Introduction

STED (Stimulated Emission Depletion) microscopy is one of the many different types of super-resolution microscopy techniques which have been recently developed to increase spatial resolution through exceeding the limit of diffraction of conventional light microscopy. STED microscopy allows to obtain super-resolution images by the selective deactivating fluorophores, minimizing the area of illumination at the focal point, and enhancing the achievable resolution for a given system. It finds applications in the study of sub-cellular architectures and dynamics and where it takes advantage of the non-linear response of fluorophores commonly used for marking biological samples.

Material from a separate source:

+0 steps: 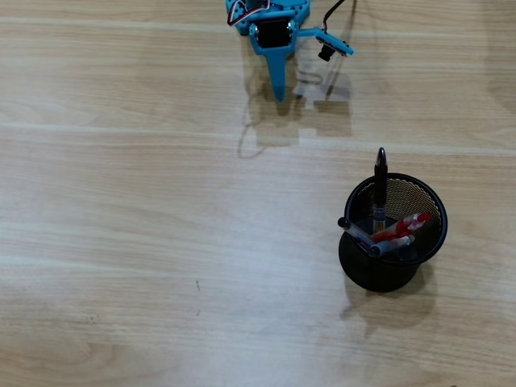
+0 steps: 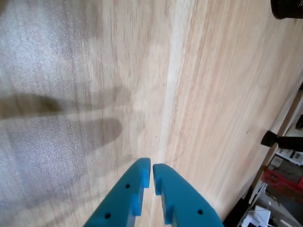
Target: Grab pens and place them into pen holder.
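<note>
- Blue gripper (image 2: 151, 174) nearest wrist cam, jaws together, empty, over bare table (image 1: 121, 242).
- Pens (image 1: 385, 230) sit in pen holder (image 1: 359, 258), well apart from arm.
- Risk: tall black pen (image 1: 380, 179) leans on rim; a bump could tip it out.

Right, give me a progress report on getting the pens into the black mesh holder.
Looks essentially done. The round black wire-mesh pen holder holds the slim pens: a black one standing upright, a red translucent one and grey ones leaning inside. In hand: nothing; the blue two-finger gripper is shut and empty above the wooden table. No pens show on the table, so nothing visible is left.
</note>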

Thou STED microscopy is widely used and successful, there is still room for improving the optical resolution of the acquired images.

Technical features

Presented is a method for increasing the optical resolution of a STED microscope based on the modulation of the intensity of its beam on an arbitrary time scale during image acquisition, without increasing the intensity of the STED beam and in a simple and economic manner. Such method is based on the principle that the fluorescence at the centre of an observation volume is not modulated, while the fluorescence at the periphery of said volume is modulated. The exploitation of this difference in the modulation of the fluorescence signal entails an increase in the spatial resolution.

Possible Applications

• Image analysis of cells, living tissue and organisms;
• Structural analysis of non-biological materials.

Advantages

• Increased resolution of STED microscope;
• Does not require to increase the intensity of the STED beam;
• Reliable, economical and easy to implement.